§ **WORK TO BE COMPLETED**:
An exact copy of all the data is required.
Segment Start: INFORMATION SUPPLIED
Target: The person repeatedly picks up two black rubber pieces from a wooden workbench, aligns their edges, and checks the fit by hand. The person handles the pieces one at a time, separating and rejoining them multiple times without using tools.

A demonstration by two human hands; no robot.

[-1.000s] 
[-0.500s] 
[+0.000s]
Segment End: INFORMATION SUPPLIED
§ **TASK OUTPUT**:
Target: The person repeatedly picks up two black rubber pieces from a wooden workbench, aligns their edges, and checks the fit by hand. The person handles the pieces one at a time, separating and rejoining them multiple times without using tools.

A demonstration by two human hands; no robot.

[-1.000s] 
[-0.500s] 
[+0.000s]

Response complete; there is no more output.